Bref, la fine fleur de l’arrière-garde complotiste. Des experts ? Non. Des chercheurs de Vérité qui ont eu des « expériences » ou des visions. Dans le lot j’étais l’un des seuls à ne pas avoir eu de « rencontres » avec l’invisible, à ne pas avoir de super-pouvoirs. D’ailleurs je me rendais compte petit à petit que l’homéopathie ne fonctionnait pas sur moi, ce qui semblait ne pas surprendre mon homéopathe, bizarrement. Le magnétisme non plus ne semblait pas avoir de prise sur mon corps, on a essayé de me « soigner » avec cette « énergie » : rien à faire ! Les effets contextuels [9] n’avaient pas beaucoup d’emprise sur moi visiblement… J’ai fait appel à un radiesthésiste pour retrouver un objet perdu, peine… perdue ! A un astrologue pour me prédire mon avenir à court terme, rien ne s’est réalisé comme annoncé.
Alors je ne dis pas que je n’y croyais plus à l’époque, je voyais dans les signes m’entourant des indications comme quoi toutes ces pratiques avaient fonctionné sur moi… d’une manière ou d’une autre (cf. biais de validation subjective ou effet Barnum [10]). Mais avec le recul, non.

Non est la réponse également à la question de l’arrivée l’année prochaine de Nibiru ou Planète X, des ET dans leurs vaisseaux dorés pour sauver les braves ou de la fin du monde annoncée par les Mayas, les channelings ou les ET de la 8ème dimension. Pas plus que de découverte de l’Atlantide. Non, ce n’est pas maintenant. Erreurs de calculs ou d’interprétations pensais-je à l’époque mais cela fait maintenant un bail que la fin du monde est passée et que les ET ne nous ont toujours pas sauvés !

Ne cherchant toujours pas par moi-même et étant un grand naïf (ce qui m’a joué par ailleurs des tours dans d’autres aspects de ma vie), je m’en remettais à mes amis virtuels et aux spécialistes New Age. Je suis rentré en contact direct avec certains gourous-spécialistes grâce à la magie des nouvelles technologies et, bien entendu, je buvais leurs paroles. Ne comprenant pas tout ce qu’ils disaient, puisqu’un autre effet de la rhétorique « conspi » s’appliquait sur moi : celui de l’effet puits. Soit pour H. Broch, « une succession de phrases creuses qui peuvent être acceptées comme foncièrement vraies par tout personne car celle-ci ajoutera elle-même les circonstances qui, seules, en font des phrases ayant un sens. » [11]
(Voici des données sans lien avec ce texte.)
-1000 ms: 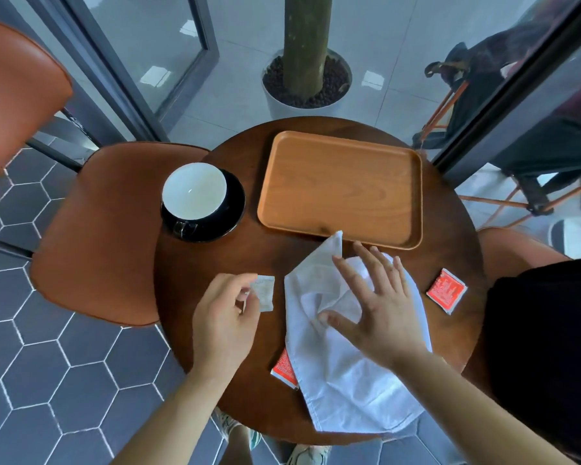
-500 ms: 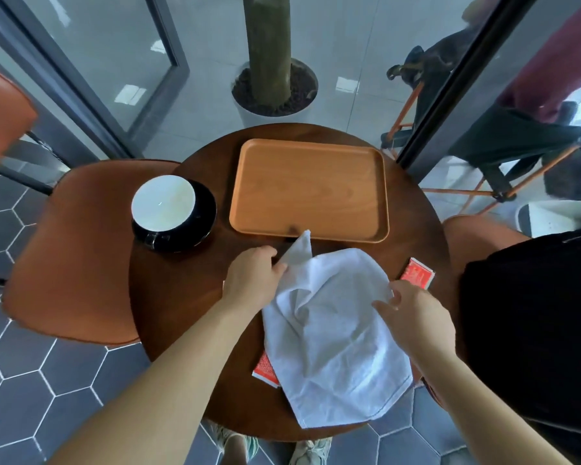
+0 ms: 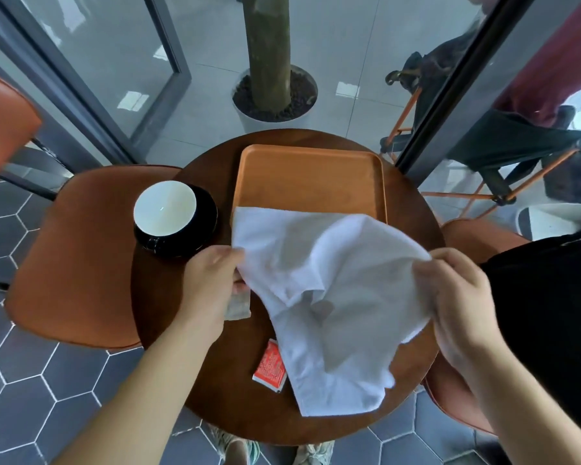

Mais le doute naissait progressivement en moi. Non seulement parce qu’en « off », certains spécialistes-gourous New Age se lâchaient et offraient une vision de leur monde parfaitement improbable et farfelue voire qu’ils avouaient à demi-mot ne pas trop savoir ce qu’il en était de leur « spécialité » ! Mais aussi parce que la routine me rattrapait.
Plus je m’ancrais dans la réalité du quotidien, et y trouvais un certain plaisir, et plus je me sentais idiot de soigner mon mal de tête avec des granules sucrés d’homéopathie qui n’arrangeaient rien à mon affaire ou que je ne voyais toujours pas le NOM prendre le contrôle des populations ; et encore moins les ET les accompagner… ou s’y opposer en fonction des factions d’ET dont on parle !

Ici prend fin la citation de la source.